§ **REQUIRED WORK**
I need each line of the entries below that includes the string "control".

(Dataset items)
+ + + + +

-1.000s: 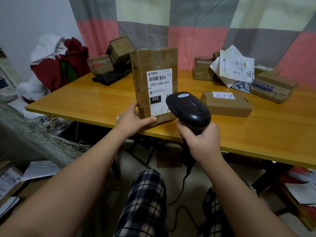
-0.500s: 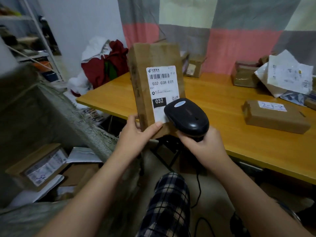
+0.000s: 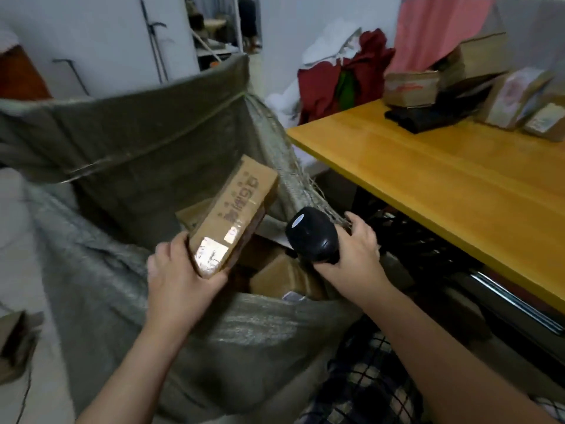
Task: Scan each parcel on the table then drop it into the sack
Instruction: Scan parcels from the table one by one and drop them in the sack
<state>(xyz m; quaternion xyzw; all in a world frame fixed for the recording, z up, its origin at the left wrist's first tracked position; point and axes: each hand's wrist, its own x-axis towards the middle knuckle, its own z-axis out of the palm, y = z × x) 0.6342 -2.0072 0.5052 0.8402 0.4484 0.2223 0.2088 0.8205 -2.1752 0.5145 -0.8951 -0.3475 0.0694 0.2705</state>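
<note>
My left hand (image 3: 177, 280) grips the near end of a brown cardboard parcel (image 3: 234, 214), holding it tilted over the open mouth of the big grey-green woven sack (image 3: 128, 142). The parcel's label side faces away; tape and print show on top. My right hand (image 3: 354, 255) grips the black barcode scanner (image 3: 312, 235) just right of the parcel, over the sack's right rim. Several brown parcels (image 3: 281, 275) lie inside the sack below. More parcels (image 3: 411, 87) sit at the far end of the yellow wooden table (image 3: 443, 179) to the right.
A red and white heap of cloth (image 3: 339, 75) lies beyond the table's left corner. A black flat item (image 3: 434, 117) sits under the stacked parcels. A box (image 3: 15, 341) lies on the floor at the left. My plaid-clad legs (image 3: 363, 381) are at the bottom.
The view has swung left from the table to the sack. My left hand carried the parcel off the table and turned it flat over the sack; the scanner hand followed.
</note>
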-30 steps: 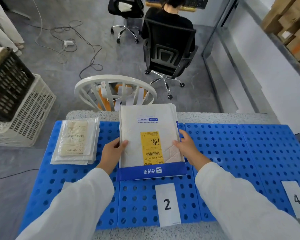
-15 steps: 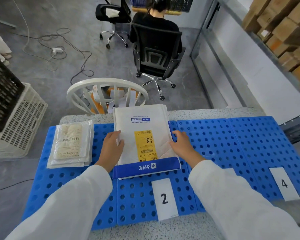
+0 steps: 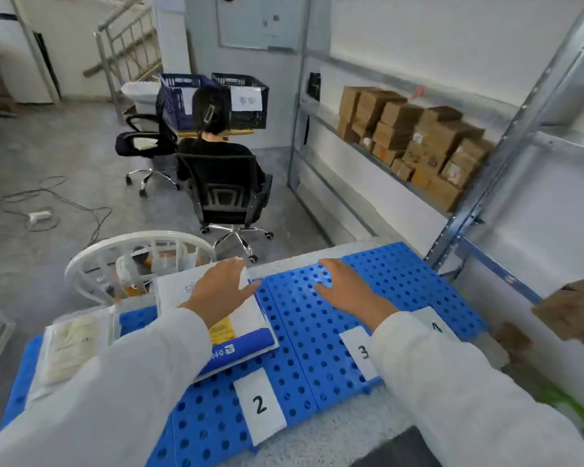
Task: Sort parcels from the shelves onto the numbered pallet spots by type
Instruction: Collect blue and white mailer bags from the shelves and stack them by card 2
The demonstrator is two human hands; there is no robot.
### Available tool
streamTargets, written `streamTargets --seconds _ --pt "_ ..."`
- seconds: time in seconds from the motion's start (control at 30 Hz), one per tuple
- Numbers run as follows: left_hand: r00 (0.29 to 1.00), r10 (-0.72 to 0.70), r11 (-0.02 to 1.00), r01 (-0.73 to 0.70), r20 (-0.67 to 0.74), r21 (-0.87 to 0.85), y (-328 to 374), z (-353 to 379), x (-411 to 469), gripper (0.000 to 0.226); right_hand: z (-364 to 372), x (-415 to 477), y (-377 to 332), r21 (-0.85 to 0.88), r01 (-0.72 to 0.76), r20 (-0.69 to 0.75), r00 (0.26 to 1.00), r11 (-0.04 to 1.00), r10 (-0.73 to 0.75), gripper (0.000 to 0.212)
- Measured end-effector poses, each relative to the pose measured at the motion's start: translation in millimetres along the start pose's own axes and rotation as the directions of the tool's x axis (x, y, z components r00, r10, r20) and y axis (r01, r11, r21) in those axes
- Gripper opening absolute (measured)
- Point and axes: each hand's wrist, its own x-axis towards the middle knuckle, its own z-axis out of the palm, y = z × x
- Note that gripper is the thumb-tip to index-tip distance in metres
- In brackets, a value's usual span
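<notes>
A white mailer with a blue band and a yellow label (image 3: 246, 318) lies on the blue perforated pallet (image 3: 304, 335) behind the card marked 2 (image 3: 259, 404). My left hand (image 3: 221, 289) hovers over it, fingers spread and holding nothing. Over the spot with the card marked 3 (image 3: 359, 352), my right hand (image 3: 346, 286) is open too, touching no parcel. A stack of clear plastic packets (image 3: 70, 348) lies on the pallet's left spot. Cardboard boxes (image 3: 418, 139) fill the metal shelf on the right.
A white chair back (image 3: 139, 244) stands just behind the table's far edge. A person sits on a black office chair (image 3: 228, 197) further back. A metal rack post (image 3: 506, 139) rises at the right, and a blurred brown parcel (image 3: 573, 308) sits beside the pallet.
Both hands have let go of the white mailer, which now lies on spot 2, and have lifted with spread fingers. My view has swung up and right toward the shelf.
</notes>
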Motion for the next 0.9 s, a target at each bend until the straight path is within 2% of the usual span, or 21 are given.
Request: streamTargets --seconds 0.1,0.2,0.43,0.53,0.67,0.9 --pt "0.99 0.137 0.99 -0.136 -0.017 0.031 61 -11 -4 0.061 -42 -49 30 -0.044 -0.059 -0.08 0.995 0.997 0.055 0.063" --pt "0.946 0.323 0.943 -0.323 0.003 0.076 133 -12 -17 0.063 -76 -109 63 -0.072 -0.135 -0.161 0.979 0.988 0.122 0.064" --pt "0.811 0.58 0.814 -0.572 0.076 -0.101 288 23 -82 0.07 -103 -269 134 -0.065 -0.342 -0.238 0.917 0.937 0.318 0.062" --pt "0.747 0.652 0.758 -0.639 0.126 -0.131 337 46 -118 0.069 -103 -332 160 -0.029 -0.416 -0.318 0.866 0.909 0.386 0.056" --pt "0.648 0.74 0.669 -0.737 0.18 -0.096 395 69 -152 0.067 -103 -405 194 0.075 -0.548 -0.384 0.756 0.833 0.531 0.063" --pt "0.499 0.84 0.527 -0.843 0.211 -0.105 467 112 -206 0.061 -86 -507 236 0.19 -0.676 -0.396 0.611 0.712 0.686 0.06"
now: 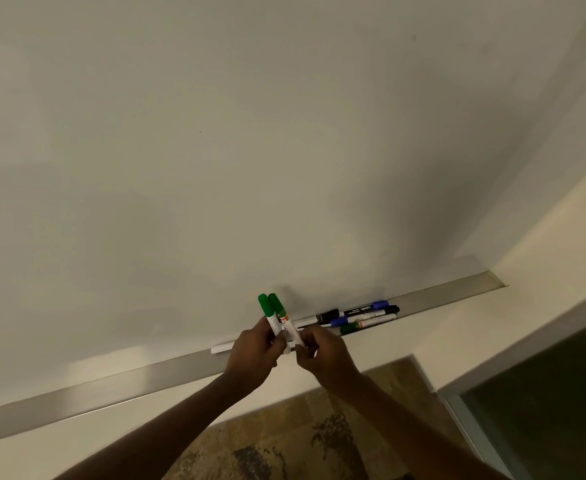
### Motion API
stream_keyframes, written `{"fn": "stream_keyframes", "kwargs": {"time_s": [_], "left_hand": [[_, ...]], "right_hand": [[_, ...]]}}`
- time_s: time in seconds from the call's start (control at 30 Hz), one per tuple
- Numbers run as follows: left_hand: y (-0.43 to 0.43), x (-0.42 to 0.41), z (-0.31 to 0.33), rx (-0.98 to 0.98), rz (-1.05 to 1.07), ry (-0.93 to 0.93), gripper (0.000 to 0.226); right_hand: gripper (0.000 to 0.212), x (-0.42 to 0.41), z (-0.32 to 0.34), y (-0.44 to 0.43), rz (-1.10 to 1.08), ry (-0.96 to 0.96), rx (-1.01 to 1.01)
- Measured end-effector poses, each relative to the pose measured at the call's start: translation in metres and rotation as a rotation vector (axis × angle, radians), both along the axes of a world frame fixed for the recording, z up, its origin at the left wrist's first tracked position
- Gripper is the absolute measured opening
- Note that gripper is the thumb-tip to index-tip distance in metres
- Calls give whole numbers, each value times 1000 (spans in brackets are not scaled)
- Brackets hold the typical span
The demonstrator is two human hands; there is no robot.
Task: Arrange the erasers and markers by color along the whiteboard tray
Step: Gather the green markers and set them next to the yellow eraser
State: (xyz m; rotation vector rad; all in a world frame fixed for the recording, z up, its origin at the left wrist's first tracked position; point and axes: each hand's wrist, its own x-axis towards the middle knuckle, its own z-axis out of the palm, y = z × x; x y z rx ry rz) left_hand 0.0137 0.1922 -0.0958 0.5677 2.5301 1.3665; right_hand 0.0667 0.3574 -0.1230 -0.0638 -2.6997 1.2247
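Gathering the greens comes first: the left hand is closed around two green-capped markers, held upright with caps up, just above the whiteboard tray. The right hand meets them at the lower barrels, fingertips pinched on what looks like the markers' bottom ends (I cannot tell whether it holds a separate item as well). To do this step well, I judge the pair should be squared up so the caps sit level, then laid down together on a bare stretch of tray, caps pointing one way.

A third green marker lies in the mixed pile of black and blue markers to the right, at its near edge, so it should join the pair before they are set down. A white marker barrel rests in the tray just left of the hands; its cap is hidden. No eraser is visible. Lifting the pile's green one slowly avoids rolling its neighbours off the shallow lip.
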Motion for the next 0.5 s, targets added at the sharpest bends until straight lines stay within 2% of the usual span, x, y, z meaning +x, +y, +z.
{"fn": "stream_keyframes", "kwargs": {"time_s": [0.2, 0.43, 0.5], "left_hand": [[1, 3, 8, 217, -14, -76, 6], [2, -4, 8, 66, -67, -30, 5], [4, -7, 11, 25, -86, -7, 7]], "right_hand": [[16, 0, 11, -11, 46, -33, -156], [11, 6, 17, -10, 118, -47, -240], [15, 5, 18, -4, 140, -79, -218]]}}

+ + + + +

§ **EXERCISE RESULT**
- seconds: time in seconds from the motion's start (control at 30 Hz), one per tuple
- time_s: time in seconds from the call's start (control at 30 Hz), one per tuple

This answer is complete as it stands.